President Cyril Ramaphosa acknowledged what he called demonstrators' "deep concerns about illegal immigration, border management, pressure on public services," but drew a hard line at enforcement by mob: "taking the law into one's own hands is vigilantism and has no place in our constitutional democracy." His government announced a migration overhaul in June — stepped-up deportations, dedicated immigration courts, thousands of new labor inspectors and a biometric population registry — that has so far failed to take the momentum out of the street movement.

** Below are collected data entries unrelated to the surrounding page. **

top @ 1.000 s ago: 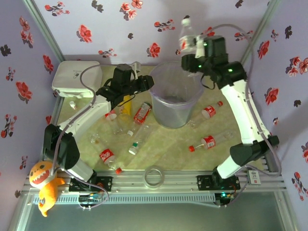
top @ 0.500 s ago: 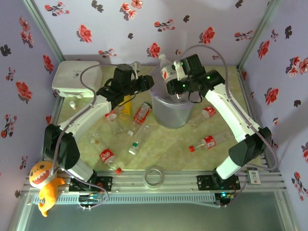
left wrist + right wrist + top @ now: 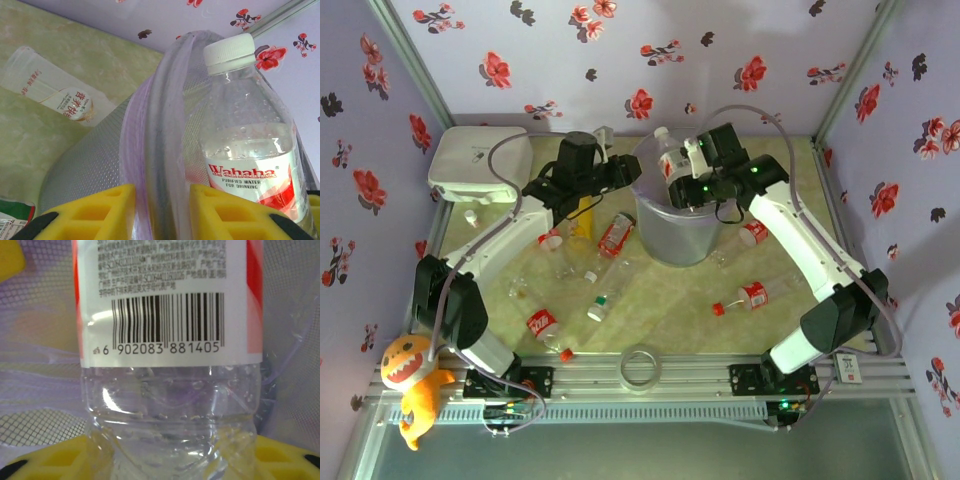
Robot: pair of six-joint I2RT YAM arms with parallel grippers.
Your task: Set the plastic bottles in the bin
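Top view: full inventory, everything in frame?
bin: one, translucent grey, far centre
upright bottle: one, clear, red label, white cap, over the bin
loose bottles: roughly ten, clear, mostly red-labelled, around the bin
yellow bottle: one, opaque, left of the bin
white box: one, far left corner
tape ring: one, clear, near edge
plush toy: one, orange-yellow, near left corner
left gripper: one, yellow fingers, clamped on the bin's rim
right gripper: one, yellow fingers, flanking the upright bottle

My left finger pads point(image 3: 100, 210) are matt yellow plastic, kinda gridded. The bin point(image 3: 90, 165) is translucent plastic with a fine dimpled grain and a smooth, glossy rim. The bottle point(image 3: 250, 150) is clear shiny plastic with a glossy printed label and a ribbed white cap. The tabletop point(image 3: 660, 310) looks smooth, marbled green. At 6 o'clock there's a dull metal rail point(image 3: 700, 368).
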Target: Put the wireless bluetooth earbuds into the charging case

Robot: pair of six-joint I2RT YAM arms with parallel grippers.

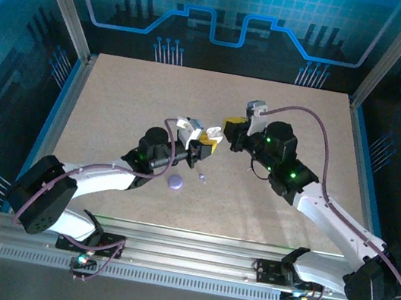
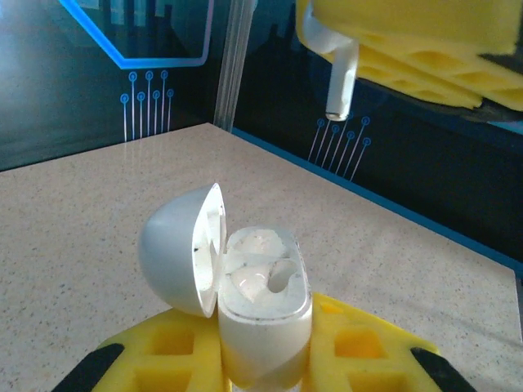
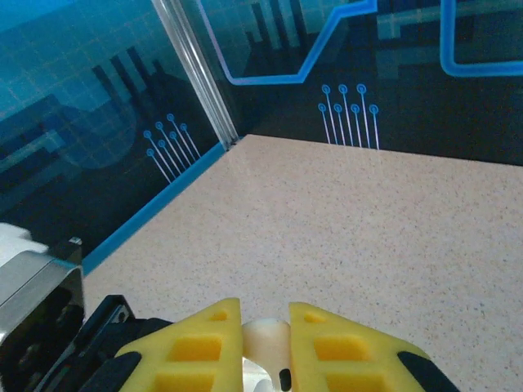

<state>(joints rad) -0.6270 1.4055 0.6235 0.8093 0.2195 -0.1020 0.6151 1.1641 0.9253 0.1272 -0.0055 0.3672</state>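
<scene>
Open charging case (image 2: 263,322) being clenched by left gripper (image 2: 263,363); earbud (image 2: 341,77), stem down, being pinched at its one o'clock by right gripper (image 3: 265,343).

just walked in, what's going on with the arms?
The left hand holds a white charging case with its lid open. The right hand grips a white earbud, apart from the case and not yet inserted. A purple disc and a tiny purple bit lie on the table.
</scene>
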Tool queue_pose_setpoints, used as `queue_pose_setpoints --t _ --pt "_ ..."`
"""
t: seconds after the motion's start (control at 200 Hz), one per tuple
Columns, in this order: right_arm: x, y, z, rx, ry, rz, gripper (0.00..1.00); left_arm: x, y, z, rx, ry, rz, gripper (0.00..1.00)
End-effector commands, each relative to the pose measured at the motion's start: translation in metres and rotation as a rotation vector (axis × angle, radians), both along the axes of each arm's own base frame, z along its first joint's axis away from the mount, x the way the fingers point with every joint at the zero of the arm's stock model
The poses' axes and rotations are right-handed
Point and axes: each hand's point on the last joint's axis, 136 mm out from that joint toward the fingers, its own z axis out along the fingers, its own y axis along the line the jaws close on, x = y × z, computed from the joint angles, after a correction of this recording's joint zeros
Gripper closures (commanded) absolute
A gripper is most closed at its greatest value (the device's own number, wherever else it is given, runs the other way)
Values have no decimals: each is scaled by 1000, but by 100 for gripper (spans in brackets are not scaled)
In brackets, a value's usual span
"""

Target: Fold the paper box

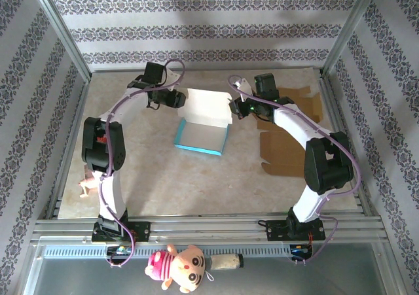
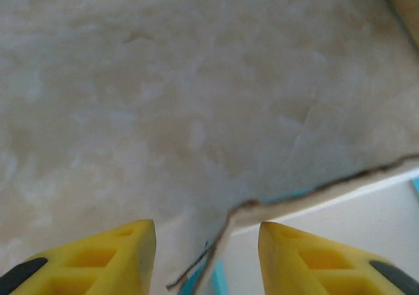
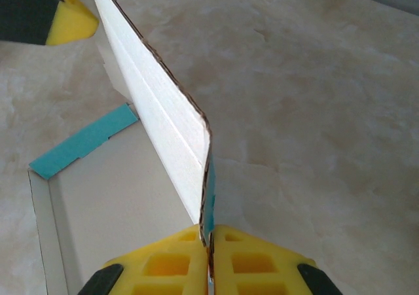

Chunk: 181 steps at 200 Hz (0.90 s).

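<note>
The paper box (image 1: 202,137), white inside and blue outside, lies open in the middle of the table, its white lid flap (image 1: 206,108) raised at the back. At the flap's right corner, my right gripper (image 1: 235,106) is shut on the edge; in the right wrist view the card (image 3: 160,128) stands pinched between the yellow pads (image 3: 209,246). My left gripper (image 1: 178,100) is at the flap's left corner. In the left wrist view its yellow fingers (image 2: 208,246) stand apart, with the box's corner (image 2: 327,220) between them and untouched.
A flat brown cardboard sheet (image 1: 288,144) lies on the table to the right, under my right arm. A pink stuffed toy (image 1: 180,267) lies in front of the arm bases. A small figure (image 1: 87,188) sits at the table's left edge. Metal frame posts border the table.
</note>
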Motion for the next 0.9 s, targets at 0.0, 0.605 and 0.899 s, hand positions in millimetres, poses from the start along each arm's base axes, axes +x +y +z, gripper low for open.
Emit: queue_pose_setpoints --t 0.0,0.605,0.899 --pt "3 10 3 -1 -30 39 90 1 -8 3 -28 -6 -58 67" --pt "-12 29 68 -552 -628 398 8 -11 -24 18 17 -291 -240 100" --pt "14 49 38 -668 -541 571 26 -21 -30 22 0 -415 -266 100"
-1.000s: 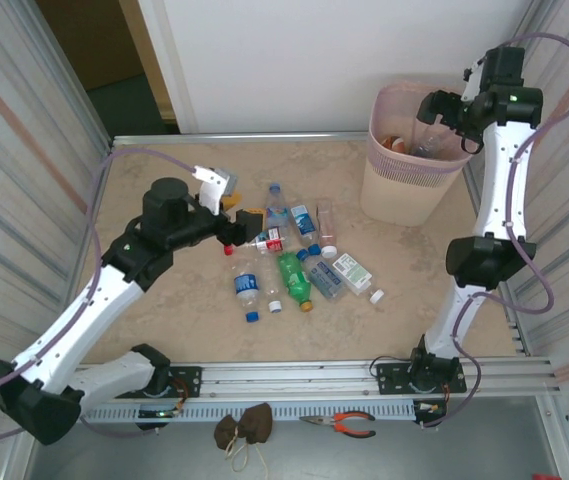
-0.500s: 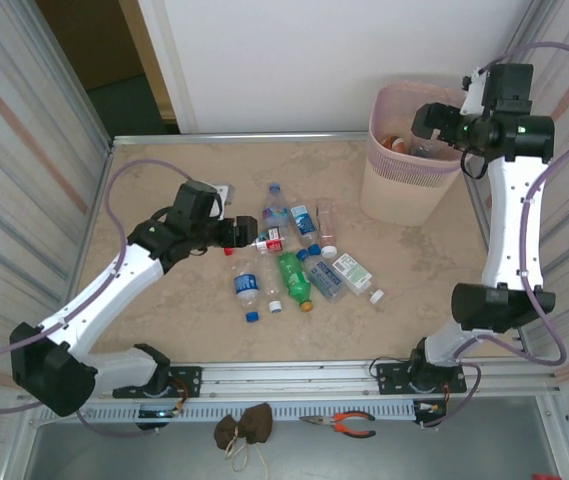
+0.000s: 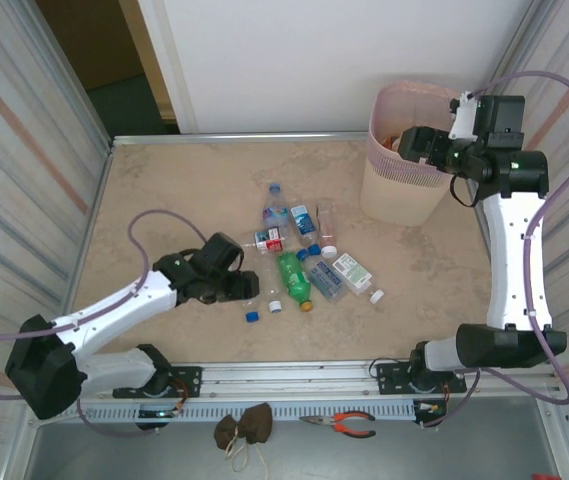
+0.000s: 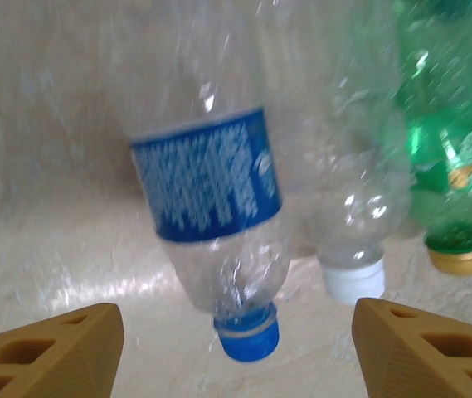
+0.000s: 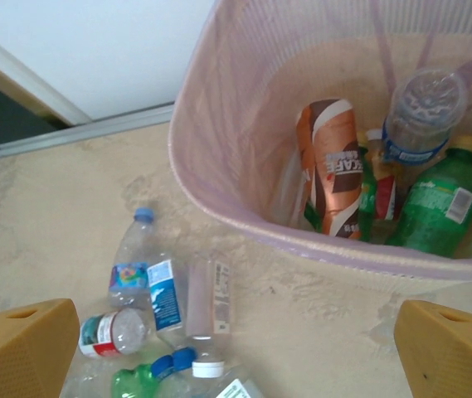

The protests cap months of escalating intimidation. At least seven people had been killed since the campaign began in March, according to rights monitors, before this week's death in Alexandra; in Mossel Bay in late May, dozens of shacks housing Mozambican workers were torched, prompting mass repatriations. Amnesty International and other rights groups say migrants are being scapegoated for unemployment above 30 percent and failing public services.
The movement has no intention of stopping. Ngobese-Zuma announced that marches will continue "every Thursday" until the government meets demands for tighter border controls and a review of asylum policy. The government, in turn, says it is preparing a dialogue with organizers — while its police force braces for a protest calendar that now repeats weekly.